(MATERIALS PROVIDED begins)

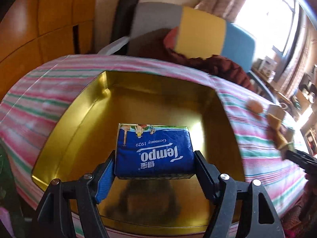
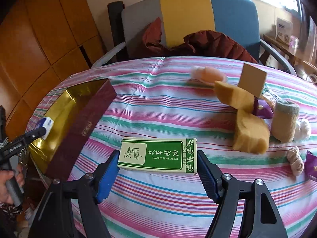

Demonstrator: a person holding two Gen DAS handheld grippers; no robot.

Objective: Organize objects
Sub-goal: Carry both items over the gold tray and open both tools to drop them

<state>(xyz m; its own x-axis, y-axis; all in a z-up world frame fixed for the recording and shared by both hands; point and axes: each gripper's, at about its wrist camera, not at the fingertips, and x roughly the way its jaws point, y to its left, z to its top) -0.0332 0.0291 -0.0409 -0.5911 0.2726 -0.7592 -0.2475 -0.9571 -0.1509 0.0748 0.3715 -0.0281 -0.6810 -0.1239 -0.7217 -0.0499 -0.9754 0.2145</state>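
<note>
1. left wrist view: the left gripper clamps a blue tempo tissue pack between its pads, holding it in the air over the gold tin box. the pack's print reads upside down from here.
2. left wrist view: the gold tin box sits open on the striped tablecloth; its floor shows bare beyond the pack. to the right of the box the right gripper shows at the edge, blurred, with something tan at its tip that i cannot make out.
3. right wrist view: the right gripper grips a green essential oil carton by its two ends, lifted above the striped tablecloth, to the right of the gold tin box.
4. right wrist view: farther right of the box lie tan sponge pieces, a rolled sock and a pink soft thing.
5. right wrist view: over the box's left part the left gripper holds the tissue pack; a hand grasps its handle.
</note>
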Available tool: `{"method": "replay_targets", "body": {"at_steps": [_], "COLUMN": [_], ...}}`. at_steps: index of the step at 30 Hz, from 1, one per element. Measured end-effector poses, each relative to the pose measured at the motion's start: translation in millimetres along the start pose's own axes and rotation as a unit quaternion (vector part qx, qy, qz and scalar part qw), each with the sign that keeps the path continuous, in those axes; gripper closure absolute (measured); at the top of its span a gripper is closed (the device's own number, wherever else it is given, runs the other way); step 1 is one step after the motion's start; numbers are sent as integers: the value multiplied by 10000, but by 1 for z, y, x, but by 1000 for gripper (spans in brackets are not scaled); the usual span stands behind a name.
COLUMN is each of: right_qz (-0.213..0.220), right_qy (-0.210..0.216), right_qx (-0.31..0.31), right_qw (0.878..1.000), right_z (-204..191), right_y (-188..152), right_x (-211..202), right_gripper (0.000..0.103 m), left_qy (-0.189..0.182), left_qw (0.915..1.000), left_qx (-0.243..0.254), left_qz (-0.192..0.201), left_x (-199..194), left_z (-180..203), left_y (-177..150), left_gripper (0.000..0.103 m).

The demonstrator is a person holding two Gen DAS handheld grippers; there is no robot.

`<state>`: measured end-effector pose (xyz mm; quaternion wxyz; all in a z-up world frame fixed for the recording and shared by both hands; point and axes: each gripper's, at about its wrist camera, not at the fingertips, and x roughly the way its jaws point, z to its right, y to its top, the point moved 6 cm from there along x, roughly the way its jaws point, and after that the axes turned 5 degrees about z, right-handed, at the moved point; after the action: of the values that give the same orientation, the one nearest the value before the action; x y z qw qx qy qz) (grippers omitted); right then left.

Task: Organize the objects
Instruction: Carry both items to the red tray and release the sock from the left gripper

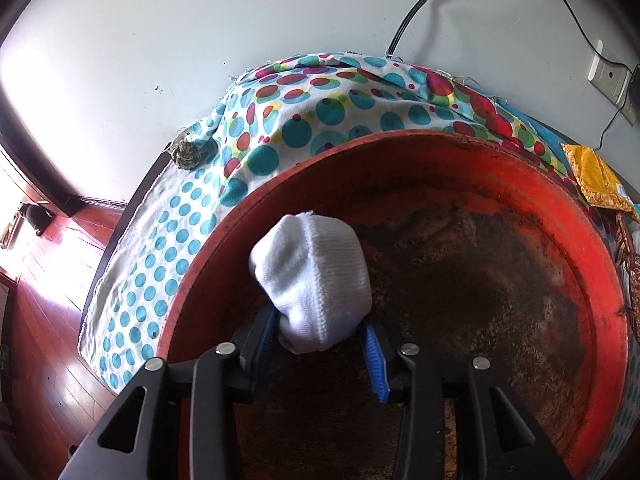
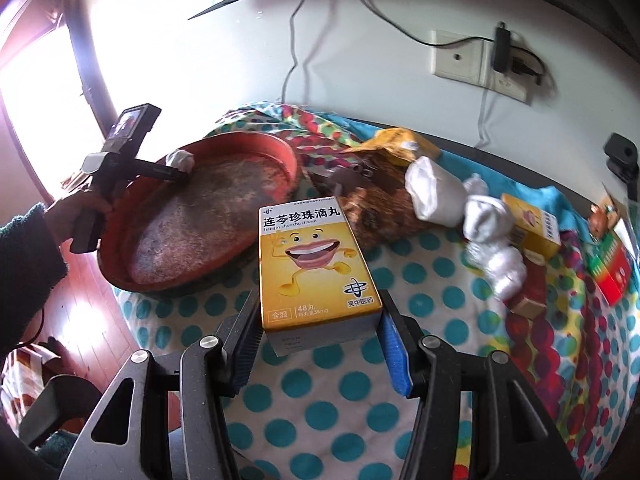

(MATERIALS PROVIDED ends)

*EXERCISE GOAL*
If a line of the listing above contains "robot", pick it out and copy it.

*RESULT FOR THIS EXERCISE*
Demonstrator: a person holding two Gen DAS handheld grippers; no robot.
The demonstrator is a person holding two Gen DAS handheld grippers; there is no robot.

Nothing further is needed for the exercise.